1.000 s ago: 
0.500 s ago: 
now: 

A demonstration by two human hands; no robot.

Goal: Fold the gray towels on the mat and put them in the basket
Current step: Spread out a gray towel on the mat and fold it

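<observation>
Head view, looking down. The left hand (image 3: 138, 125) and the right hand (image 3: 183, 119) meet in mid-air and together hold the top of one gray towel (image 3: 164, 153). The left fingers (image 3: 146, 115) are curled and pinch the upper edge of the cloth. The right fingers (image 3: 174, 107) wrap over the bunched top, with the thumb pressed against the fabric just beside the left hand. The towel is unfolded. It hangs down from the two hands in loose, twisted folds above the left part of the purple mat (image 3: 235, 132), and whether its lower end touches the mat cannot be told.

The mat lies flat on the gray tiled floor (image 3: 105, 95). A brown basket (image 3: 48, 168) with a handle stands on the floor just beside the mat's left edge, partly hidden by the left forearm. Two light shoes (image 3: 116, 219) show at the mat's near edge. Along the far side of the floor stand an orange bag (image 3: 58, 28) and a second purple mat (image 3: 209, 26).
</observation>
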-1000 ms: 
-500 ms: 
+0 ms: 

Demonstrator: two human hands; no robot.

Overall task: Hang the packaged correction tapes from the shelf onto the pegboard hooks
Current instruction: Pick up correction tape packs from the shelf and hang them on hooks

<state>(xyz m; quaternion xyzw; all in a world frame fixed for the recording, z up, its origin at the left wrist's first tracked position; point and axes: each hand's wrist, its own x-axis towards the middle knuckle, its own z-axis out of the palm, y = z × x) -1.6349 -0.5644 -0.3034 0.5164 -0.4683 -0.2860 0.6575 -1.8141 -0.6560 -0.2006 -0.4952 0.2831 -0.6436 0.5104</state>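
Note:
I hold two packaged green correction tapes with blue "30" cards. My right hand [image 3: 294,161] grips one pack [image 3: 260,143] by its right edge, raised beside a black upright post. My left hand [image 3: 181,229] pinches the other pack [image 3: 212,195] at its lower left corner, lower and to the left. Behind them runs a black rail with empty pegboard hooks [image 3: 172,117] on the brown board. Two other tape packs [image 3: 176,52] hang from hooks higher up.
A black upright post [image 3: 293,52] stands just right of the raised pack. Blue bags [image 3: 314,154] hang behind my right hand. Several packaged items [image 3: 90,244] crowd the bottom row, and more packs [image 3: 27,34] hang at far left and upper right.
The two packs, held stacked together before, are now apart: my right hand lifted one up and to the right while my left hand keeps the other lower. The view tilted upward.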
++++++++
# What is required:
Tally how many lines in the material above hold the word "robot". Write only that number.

# Result of this task:
2